#### [Exercise instructions]
Starting at the first line of the entries below, restate each line exactly until you reach the line with "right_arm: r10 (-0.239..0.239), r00", and print that one too. Leave the pictures out and stop there.

[Records from a data collection]
Content starts
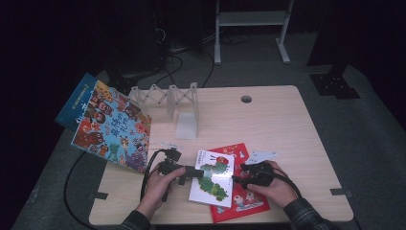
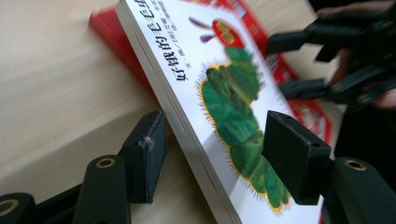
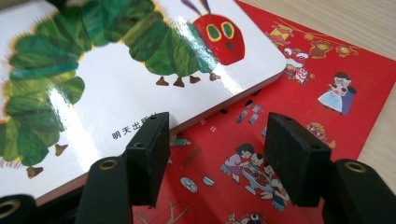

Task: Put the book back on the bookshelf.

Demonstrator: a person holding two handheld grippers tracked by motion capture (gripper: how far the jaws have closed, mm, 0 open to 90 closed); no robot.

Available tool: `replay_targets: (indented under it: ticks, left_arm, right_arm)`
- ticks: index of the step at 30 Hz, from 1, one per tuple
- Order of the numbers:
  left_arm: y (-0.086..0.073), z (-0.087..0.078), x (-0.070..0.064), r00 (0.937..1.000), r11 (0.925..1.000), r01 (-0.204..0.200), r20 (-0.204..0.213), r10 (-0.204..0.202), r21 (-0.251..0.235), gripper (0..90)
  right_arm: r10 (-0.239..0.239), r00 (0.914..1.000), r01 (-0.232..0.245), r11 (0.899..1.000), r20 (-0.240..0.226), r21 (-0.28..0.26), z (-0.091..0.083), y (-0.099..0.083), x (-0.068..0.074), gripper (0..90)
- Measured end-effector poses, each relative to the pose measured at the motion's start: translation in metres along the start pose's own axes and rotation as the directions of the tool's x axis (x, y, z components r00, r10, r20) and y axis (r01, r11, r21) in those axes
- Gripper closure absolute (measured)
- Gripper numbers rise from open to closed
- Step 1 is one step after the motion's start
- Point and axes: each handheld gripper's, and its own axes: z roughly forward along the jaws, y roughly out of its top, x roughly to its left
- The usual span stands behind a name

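Left gripper: black two-jaw tool in the person's left hand, near the table's front edge; jaws apart, straddling the left edge of the white caterpillar board book, one jaw beneath the lifted edge and one above the cover, neither pressed shut on it.
Right gripper: black two-jaw tool in the right hand; jaws spread open, their tips at the white book's right edge, over the red cover.
White caterpillar board book: thick, glossy, with a green caterpillar and red head on the cover; it lies between the two grippers, on top of the red book, left edge raised off the table.
Red picture book: flat, thin, with small cartoon figures; under the white book, jutting out to its right and front.
Light wooden table: carries everything.
Clear plastic folding book stand: upright, zigzag, toward the far left of the table, well apart from the grippers.
Large colourful picture book: blue cover crowded with faces, tilted at the table's left edge beside the stand.
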Motion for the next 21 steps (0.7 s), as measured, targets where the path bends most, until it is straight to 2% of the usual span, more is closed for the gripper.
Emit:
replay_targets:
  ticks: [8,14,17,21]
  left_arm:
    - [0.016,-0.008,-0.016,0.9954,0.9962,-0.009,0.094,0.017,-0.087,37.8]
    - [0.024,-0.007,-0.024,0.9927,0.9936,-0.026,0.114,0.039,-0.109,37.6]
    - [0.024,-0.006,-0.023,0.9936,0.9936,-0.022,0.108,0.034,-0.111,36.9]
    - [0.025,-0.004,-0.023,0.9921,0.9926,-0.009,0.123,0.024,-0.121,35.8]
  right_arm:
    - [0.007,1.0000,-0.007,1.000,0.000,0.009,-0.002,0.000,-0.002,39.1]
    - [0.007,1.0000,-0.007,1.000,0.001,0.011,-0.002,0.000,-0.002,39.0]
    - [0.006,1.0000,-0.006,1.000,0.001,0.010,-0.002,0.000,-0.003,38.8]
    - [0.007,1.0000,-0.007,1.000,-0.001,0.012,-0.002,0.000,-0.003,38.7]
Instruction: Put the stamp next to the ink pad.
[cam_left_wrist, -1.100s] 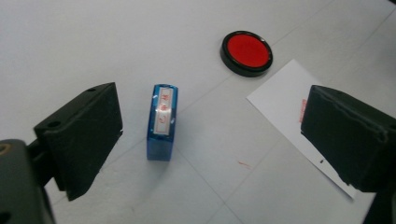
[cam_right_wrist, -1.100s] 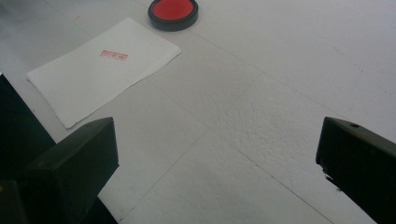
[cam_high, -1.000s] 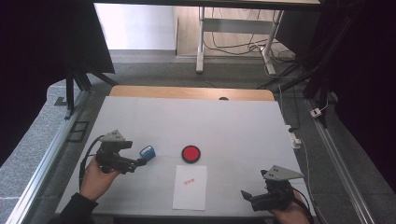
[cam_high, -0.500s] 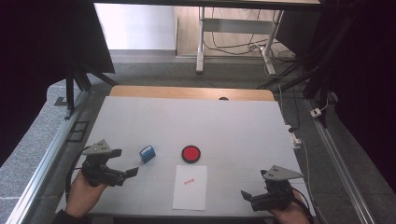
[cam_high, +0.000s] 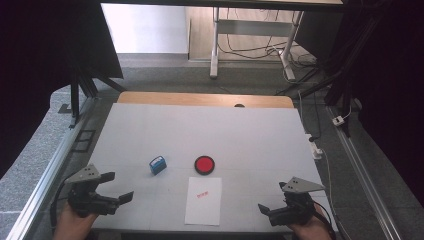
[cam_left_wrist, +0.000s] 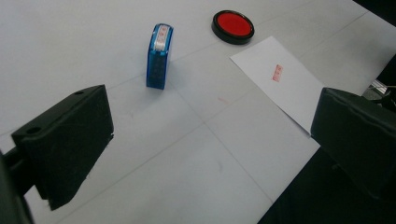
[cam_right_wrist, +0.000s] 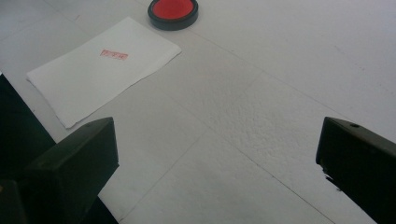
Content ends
#### [Task response]
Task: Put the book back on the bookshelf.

Demonstrator: a person holding two handheld grippers tracked by motion capture (gripper: how far the jaws have closed, mm, 0 open to 90 closed); no robot.

Available tool: `replay_targets: (indented under it: ticks, left_arm, right_arm)`
- ticks: index of the step at 30 Hz, from 1, one per tuple
- Order of the numbers:
  left_arm: y (-0.086..0.073), z (-0.087..0.078), x (-0.070..0.064), r00 (0.937..1.000), r11 (0.925..1.000), r01 (-0.204..0.200), r20 (-0.204..0.213), r10 (-0.204..0.202), r21 (-0.251..0.235), gripper (0..90)
  right_arm: r10 (-0.239..0.239), r00 (0.914..1.000), r01 (-0.232..0.245), r11 (0.899..1.000), r20 (-0.240..0.226), r21 (-0.28..0.26), z (-0.091..0.083), y (-0.099..0.083), x (-0.068..0.074), gripper (0..90)

This exercise calls for no further output.